La dernière semaine d'avril s'écoula et Alice qui suivait scrupuleusement les ordonnances de son médecin était à peu près rétablie. Madame Cognard pressait de plus en plus les apprêts du mariage.
On en était rendu au dernier jour du mois d'avril, et Alice avait décidé qu'elle s'enfuirait pendant la nuit du premier de mai, qui était l'anniversaire de sa naissance et l'époque de sa majorité, ce qui lui semblait d'un bon augure pour son entreprise.
La fatalité qui semblait présider à la destinée de la pauvre enfant, vint encore déjouer ce projet.

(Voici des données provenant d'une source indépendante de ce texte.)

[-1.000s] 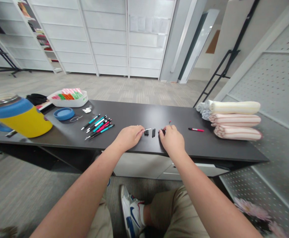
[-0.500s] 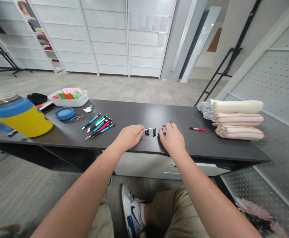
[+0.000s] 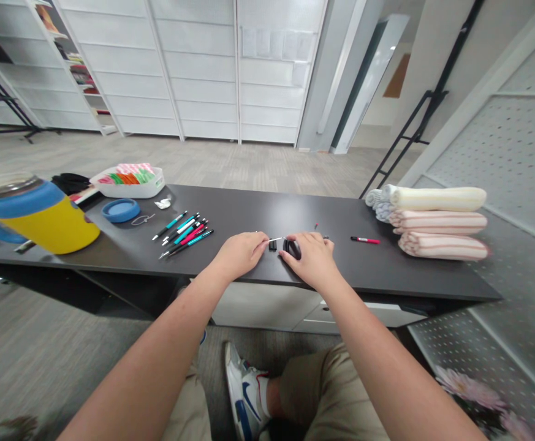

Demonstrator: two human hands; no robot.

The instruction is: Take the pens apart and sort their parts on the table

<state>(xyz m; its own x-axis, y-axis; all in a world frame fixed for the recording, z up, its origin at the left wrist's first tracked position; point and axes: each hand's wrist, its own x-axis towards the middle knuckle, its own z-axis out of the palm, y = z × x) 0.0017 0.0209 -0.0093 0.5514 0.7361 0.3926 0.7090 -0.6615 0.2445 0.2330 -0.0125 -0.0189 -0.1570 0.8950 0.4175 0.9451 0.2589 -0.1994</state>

Lisette en montant sur une chaise pour étendre le linge du trousseau, qu'on venait de laver, tomba de son haut et se donna une entorse à la cheville du pied. Il fallut la transporter jusqu'à son lit; elle ne pouvait plus faire un seul pas. Le médecin fut appelé. Alice, la mort dans l'âme, voulut être présente à la visite du docteur. Lisette qui comprenait toute l'angoisse dont était dévorée sa maîtresse, demanda au médecin dans combien de jours elle pourrait marcher:
—Dans trois ou quatre jours, peut-être, répondit-il, si vous ne faites aucun mouvement et si vous avez la patience de tenir continuellement des compresses froides sur votre pied, et de ne les point laisser s'y réchauffer par la chaleur de la fièvre.
—C'est bien, dit Lisette avec résolution, ce ne sera pas de ma faute alors, si je ne suis pas debout, même avant ce temps-là.
—Prenez garde, si nous marchez trop tôt vous aurez une rechute qui sera pire que le premier accident.
—Ne craignez pas, monsieur le docteur, j'aurai bien soin de moi. Je veux être sur pied au moins la veille des noces de mademoiselle, ajouta Lisette avec une finesse d'expression qui en ce moment n'était intelligible que pour Alice.
Heureusement que ni madame Cognard, ni le capitaine Evil ne pouvaient l'entendre, car ils auraient pu soupçonner quelque chose.